I agree with Sahid. It doesn't seems logical to change the default way we are assigning sriov network interfaces, as for most of the cases we are required to set the mac address of the device, vlan / virtual port before the boot. On the other hand backporting the "trusted" option to RHEL7 would still require additional work to be implemented upstream and backported to RHOS8, however, we didn't start this work yet.

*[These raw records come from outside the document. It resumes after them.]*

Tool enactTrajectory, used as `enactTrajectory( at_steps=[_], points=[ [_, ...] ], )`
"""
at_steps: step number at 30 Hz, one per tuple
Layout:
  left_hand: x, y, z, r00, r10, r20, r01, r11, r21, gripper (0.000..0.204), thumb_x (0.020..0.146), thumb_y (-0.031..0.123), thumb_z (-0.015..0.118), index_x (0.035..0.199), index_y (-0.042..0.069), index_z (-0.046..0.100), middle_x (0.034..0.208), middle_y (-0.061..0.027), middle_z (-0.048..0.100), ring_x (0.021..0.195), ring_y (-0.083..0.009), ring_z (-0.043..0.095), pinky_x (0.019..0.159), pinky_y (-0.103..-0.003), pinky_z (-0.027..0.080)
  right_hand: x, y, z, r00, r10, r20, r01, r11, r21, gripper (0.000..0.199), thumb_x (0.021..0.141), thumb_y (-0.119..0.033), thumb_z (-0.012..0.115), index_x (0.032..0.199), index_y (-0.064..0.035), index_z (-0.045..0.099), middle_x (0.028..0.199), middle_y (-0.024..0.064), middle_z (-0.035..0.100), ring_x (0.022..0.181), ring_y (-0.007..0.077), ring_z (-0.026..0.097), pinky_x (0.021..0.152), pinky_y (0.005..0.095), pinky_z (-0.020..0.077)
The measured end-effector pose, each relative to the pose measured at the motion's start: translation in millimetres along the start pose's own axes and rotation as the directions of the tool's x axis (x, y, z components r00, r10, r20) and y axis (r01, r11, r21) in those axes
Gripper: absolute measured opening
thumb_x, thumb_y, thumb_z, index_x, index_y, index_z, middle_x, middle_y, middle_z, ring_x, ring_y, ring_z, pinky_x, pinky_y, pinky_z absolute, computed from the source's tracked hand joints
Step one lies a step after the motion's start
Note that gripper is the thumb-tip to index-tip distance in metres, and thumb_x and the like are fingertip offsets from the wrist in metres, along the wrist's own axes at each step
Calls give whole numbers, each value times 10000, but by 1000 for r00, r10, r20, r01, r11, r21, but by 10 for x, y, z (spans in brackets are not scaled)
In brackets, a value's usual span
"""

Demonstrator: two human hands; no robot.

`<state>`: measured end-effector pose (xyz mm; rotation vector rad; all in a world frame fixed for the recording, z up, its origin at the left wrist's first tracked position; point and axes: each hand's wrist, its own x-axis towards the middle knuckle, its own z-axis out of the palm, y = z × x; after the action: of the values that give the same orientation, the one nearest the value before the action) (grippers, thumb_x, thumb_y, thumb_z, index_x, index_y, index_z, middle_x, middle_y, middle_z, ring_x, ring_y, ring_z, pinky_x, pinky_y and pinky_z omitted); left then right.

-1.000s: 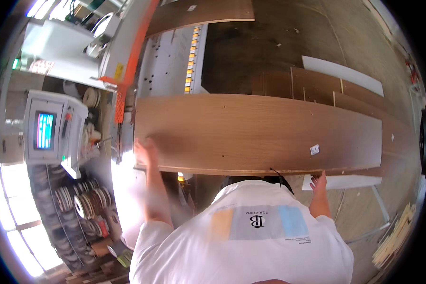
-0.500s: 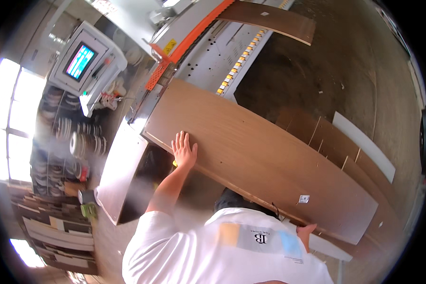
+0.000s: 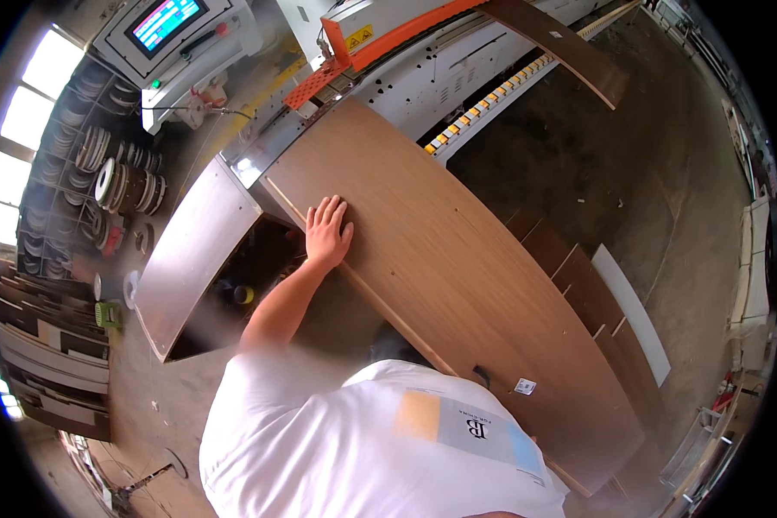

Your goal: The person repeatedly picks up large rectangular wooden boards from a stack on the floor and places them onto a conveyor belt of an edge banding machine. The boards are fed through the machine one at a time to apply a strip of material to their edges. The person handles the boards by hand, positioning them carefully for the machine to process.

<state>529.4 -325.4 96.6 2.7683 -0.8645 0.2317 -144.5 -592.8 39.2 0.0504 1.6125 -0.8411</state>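
A long brown wood-grain panel point(image 3: 457, 268) runs slantwise from the machine at the upper left down to the lower right. It carries a small white label point(image 3: 525, 387) near its lower end. My left hand point(image 3: 326, 231) rests flat on the panel by its near long edge, fingers spread and holding nothing. The panel's far end sits beside the orange guard point(image 3: 315, 86) of a grey machine point(image 3: 432, 78). My right hand is hidden beyond my white shirt point(image 3: 345, 440), low on the right by the panel's near edge.
A roller track point(image 3: 488, 105) with yellow pieces lies past the panel, under another brown board point(image 3: 561, 47). Stacked boards point(image 3: 570, 268) and a white strip point(image 3: 634, 315) stand at the right. At left are a low cabinet point(image 3: 203, 237), a control screen point(image 3: 166, 24) and banding rolls point(image 3: 129, 186).
My view has shifted, so the machine sits higher and further right. My right hand, seen earlier at the panel's near edge, is now hidden. The left hand still lies flat on the panel.
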Motion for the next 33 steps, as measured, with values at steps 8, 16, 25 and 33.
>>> enactTrajectory(
  at_steps=[8,16,25,33],
  points=[
    [559,-508,51,973,-225,-60,230,969,94,555,933,446,534,1429,200,491,1545,-32,398,1456,-270,298,1157,-639,153,-379,87,353,1000,12,18,-11,999,-34,611,934,-568,410,1393,-174,495,1431,47,511,1287,291,489,1030,456,440],
    [881,-890,30,950,-311,-20,312,946,85,562,926,490,526,1436,259,481,1579,14,349,1488,-250,238,1132,-695,181,-553,168,717,999,29,32,-26,995,-93,616,926,-570,421,1385,-168,502,1417,49,523,1274,288,500,1019,453,449],
    [1046,-1086,71,948,-319,-7,319,947,26,575,903,486,559,1428,260,492,1571,9,358,1485,-249,236,1142,-676,178,-620,275,1106,998,51,30,-47,989,-142,621,917,-573,434,1376,-161,510,1401,51,537,1259,285,513,1005,450,459],
    [1109,-1099,85,950,-313,-13,313,950,4,569,888,472,575,1407,250,509,1557,0,371,1482,-255,235,1131,-692,172,-654,281,1403,998,61,11,-58,983,-174,625,910,-575,445,1368,-156,517,1387,53,550,1246,282,525,993,446,468]
  ],
)
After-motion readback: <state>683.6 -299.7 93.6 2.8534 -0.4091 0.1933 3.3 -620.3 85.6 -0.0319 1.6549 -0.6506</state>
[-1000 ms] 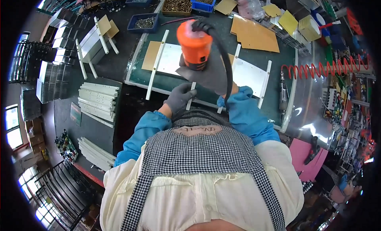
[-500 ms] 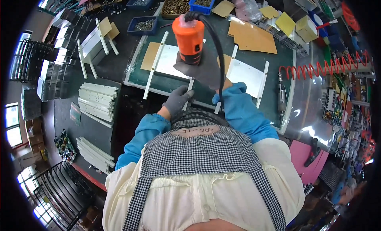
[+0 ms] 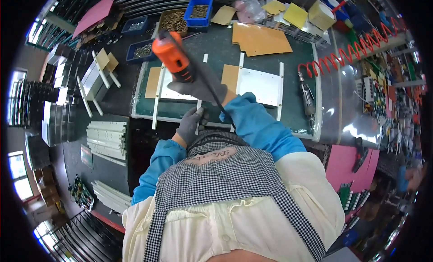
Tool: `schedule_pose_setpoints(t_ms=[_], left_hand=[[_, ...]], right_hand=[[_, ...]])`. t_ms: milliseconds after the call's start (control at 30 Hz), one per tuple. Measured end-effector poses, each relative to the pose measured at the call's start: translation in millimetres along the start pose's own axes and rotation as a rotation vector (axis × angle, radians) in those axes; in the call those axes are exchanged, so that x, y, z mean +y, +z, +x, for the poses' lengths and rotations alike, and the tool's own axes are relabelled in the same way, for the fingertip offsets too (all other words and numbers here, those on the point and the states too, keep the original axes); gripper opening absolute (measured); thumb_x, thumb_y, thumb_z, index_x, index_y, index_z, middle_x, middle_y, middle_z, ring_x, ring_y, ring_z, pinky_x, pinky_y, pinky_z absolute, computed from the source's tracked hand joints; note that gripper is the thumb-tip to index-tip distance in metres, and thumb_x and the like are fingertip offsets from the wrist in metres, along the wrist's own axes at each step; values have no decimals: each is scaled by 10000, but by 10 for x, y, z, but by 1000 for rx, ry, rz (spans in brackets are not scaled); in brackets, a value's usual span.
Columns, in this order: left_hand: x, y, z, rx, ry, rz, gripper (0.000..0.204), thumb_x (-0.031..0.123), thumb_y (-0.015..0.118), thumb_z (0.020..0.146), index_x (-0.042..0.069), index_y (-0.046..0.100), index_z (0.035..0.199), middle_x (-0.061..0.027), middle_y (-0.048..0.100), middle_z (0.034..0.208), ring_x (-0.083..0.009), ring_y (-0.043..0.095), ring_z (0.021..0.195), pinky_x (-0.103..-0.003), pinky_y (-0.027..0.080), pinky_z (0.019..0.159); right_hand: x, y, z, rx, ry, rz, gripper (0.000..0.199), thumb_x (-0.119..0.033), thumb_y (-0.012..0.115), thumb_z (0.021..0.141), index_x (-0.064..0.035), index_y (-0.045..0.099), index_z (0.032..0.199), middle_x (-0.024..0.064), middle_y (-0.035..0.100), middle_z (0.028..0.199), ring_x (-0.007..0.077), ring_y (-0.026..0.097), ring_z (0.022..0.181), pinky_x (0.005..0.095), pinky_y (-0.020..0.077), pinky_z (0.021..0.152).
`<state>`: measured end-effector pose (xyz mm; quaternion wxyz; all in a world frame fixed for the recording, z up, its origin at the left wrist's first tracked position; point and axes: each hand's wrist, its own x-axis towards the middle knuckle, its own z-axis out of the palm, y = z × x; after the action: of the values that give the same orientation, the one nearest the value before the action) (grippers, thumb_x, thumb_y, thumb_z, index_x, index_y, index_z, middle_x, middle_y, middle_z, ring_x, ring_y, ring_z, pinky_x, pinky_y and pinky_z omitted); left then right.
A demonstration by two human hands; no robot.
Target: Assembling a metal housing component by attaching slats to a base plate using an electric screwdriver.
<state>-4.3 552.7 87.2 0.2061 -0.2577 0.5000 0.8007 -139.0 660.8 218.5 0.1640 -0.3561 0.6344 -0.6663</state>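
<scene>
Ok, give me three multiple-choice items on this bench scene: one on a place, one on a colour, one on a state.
1. Where does the red coiled hose lie?
A. at the bench's right side
B. on the stack of white strips
C. in the blue bin

2. What colour is the power tool?
A. yellow
B. orange
C. green

3. What is the right hand doing?
A. resting open on the mat
B. gripping the power tool
C. holding a cardboard sheet

Key: 1 A, the coil stretches along the right edge; 2 B, its body is orange with a dark end; 3 B, the gloved fingers wrap the tool while the left hand presses a white strip.
</scene>
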Motion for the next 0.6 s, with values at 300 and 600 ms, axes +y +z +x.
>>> schedule_pose_setpoints(t_ms=[300, 600], left_hand=[[-68, 49, 36, 84, 47, -38, 205, 250, 550, 995, 72, 592, 1089, 32, 511, 762, -39, 407, 560, -185, 314, 448], [64, 248, 233, 167, 32, 9, 221, 264, 569, 991, 85, 587, 1120, 30, 509, 766, -47, 418, 582, -191, 335, 463]], right_hand=[[-676, -735, -488, 103, -353, 388, 251, -8, 679, 782, -38, 645, 1029, 64, 674, 890, 165, 661, 732, 293, 558, 624], [-897, -1516, -1804, 733, -547, 288, 563, -314, 690, 808, -71, 480, 1271, 68, 598, 969, 214, 600, 869, 468, 468, 890]])
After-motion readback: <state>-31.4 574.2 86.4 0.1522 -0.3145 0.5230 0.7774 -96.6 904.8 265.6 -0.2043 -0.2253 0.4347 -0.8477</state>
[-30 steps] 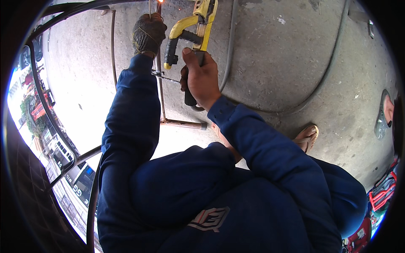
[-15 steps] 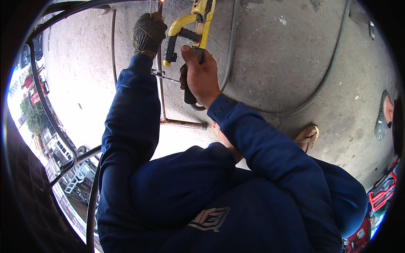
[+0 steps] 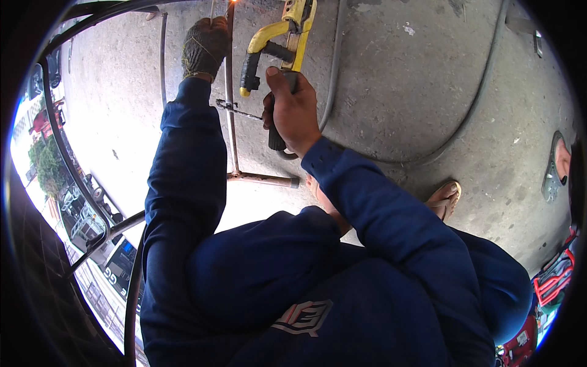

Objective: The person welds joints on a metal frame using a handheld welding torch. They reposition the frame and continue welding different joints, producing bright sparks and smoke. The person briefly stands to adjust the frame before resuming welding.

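The bare right hand (image 3: 293,116) is clamped on the dark grip of a yellow clamp (image 3: 299,55), straight out toward twelve. The clamp's long axis leans slightly to one, its far end out of sight; its curved lever (image 3: 263,35) swings out on the eleven o'clock side. At eleven, the gloved left hand (image 3: 206,49) is closed around a thin rod (image 3: 212,11) pointing at twelve. Between them a pipe (image 3: 230,134) runs twelve to six, floor showing between it and the lever, an orange glow (image 3: 232,2) at its top. A cable (image 3: 336,61) lies along the one o'clock side. Concrete floor (image 3: 403,79) spreads toward three, where another person's foot (image 3: 562,162) stands. Red gear (image 3: 518,350) sits at four, its contents too small to tell.
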Tool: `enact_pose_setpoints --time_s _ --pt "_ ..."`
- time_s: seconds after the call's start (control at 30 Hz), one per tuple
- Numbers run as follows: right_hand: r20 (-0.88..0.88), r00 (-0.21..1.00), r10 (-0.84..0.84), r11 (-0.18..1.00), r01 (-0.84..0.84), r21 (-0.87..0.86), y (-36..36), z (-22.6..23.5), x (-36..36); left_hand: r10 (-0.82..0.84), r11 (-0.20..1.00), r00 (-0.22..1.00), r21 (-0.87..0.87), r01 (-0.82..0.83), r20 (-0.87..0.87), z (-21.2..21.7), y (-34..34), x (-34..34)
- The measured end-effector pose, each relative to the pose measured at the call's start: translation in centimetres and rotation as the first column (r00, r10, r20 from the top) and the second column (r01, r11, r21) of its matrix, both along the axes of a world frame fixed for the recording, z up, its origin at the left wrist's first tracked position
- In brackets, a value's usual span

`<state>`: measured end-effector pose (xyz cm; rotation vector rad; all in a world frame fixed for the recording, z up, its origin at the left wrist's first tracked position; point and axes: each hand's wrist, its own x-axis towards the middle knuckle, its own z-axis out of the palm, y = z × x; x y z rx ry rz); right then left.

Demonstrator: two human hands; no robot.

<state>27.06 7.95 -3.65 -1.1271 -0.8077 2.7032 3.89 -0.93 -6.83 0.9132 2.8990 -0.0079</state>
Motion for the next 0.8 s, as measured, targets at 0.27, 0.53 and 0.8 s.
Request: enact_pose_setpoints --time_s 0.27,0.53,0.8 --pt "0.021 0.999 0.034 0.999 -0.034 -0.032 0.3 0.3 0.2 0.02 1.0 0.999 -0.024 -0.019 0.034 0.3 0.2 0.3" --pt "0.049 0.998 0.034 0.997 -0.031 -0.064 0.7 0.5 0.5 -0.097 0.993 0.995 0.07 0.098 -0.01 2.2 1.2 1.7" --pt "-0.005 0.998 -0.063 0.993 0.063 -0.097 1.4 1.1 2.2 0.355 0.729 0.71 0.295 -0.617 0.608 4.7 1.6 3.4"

As an alternative, wouldn't it be possible to use openstack pci passthrough [1]? It assign pci devices using the <hostdev> configuration, however, doesn't have network awareness, the network should be configured manually, not using neutron.. Thanks, Vladik
Well, is this path possible: 1) Upgrade 7.2 kernel to 7.3 kernel 2) Implement "trust" use in nova-compute/libvirt driver over SR-IOV nics 3) Create a metadata in images/flavor in order to enable trust for selected nics
(In reply to David Hill from comment #5) > Well, is this path possible: > From my point of view, it can be possible as RFE. We will need to implement it first upstream. > 1) Upgrade 7.2 kernel to 7.3 kernel > 2) Implement "trust" use in nova-compute/libvirt driver over SR-IOV nics This would probably be implemented in libvirt. > 3) Create a metadata in images/flavor in order to enable trust for selected > nics We will need to implement this in the API (not in images/flavor), hence it will require a spec to me approved first. However, even then, I doubt it will easy to backport to RHOS8 Vladik
This was essentially duplicated in https://bugzilla.redhat.com/show_bug.cgi?id=1402584, which targeted OSP 14 and has now been completed. Because of this, I've renamed this and targeted it to OSP 10. However, as noted in https://bugzilla.redhat.com/show_bug.cgi?id=1636395#c9, we don't consider this a good candidate for backporting to OSP 10. As a result, I'm also going to close this as a WONTFIX.